> _Your instructions_
Give the number of lines in the listing that hold the word "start". Write nothing but that number.

> _Input data_

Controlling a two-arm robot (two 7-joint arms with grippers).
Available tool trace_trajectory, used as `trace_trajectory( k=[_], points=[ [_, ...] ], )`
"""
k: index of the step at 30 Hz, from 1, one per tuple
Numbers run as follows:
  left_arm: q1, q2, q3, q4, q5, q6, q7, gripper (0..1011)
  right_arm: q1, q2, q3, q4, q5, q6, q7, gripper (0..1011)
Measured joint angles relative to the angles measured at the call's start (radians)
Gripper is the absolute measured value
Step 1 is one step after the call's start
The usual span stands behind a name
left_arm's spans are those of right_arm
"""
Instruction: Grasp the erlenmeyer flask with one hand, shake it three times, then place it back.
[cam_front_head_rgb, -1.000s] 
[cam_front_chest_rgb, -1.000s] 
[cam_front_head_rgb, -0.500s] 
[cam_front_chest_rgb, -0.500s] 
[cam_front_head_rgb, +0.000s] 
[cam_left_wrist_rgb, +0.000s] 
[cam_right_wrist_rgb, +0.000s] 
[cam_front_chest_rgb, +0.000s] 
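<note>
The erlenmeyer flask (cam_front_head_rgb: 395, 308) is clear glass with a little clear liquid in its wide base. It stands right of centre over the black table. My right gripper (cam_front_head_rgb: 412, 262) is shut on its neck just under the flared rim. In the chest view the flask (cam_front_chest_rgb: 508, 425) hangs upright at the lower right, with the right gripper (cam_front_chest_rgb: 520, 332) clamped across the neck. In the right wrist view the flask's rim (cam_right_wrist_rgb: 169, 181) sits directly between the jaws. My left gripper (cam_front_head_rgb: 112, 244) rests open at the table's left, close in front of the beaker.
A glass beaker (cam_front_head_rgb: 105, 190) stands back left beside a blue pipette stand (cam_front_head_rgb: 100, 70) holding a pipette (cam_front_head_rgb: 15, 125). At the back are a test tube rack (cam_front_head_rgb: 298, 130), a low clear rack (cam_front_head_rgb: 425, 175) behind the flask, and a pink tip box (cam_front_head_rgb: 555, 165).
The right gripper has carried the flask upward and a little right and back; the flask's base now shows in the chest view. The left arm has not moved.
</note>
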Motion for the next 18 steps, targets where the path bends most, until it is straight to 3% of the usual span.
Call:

> _Answer box_
2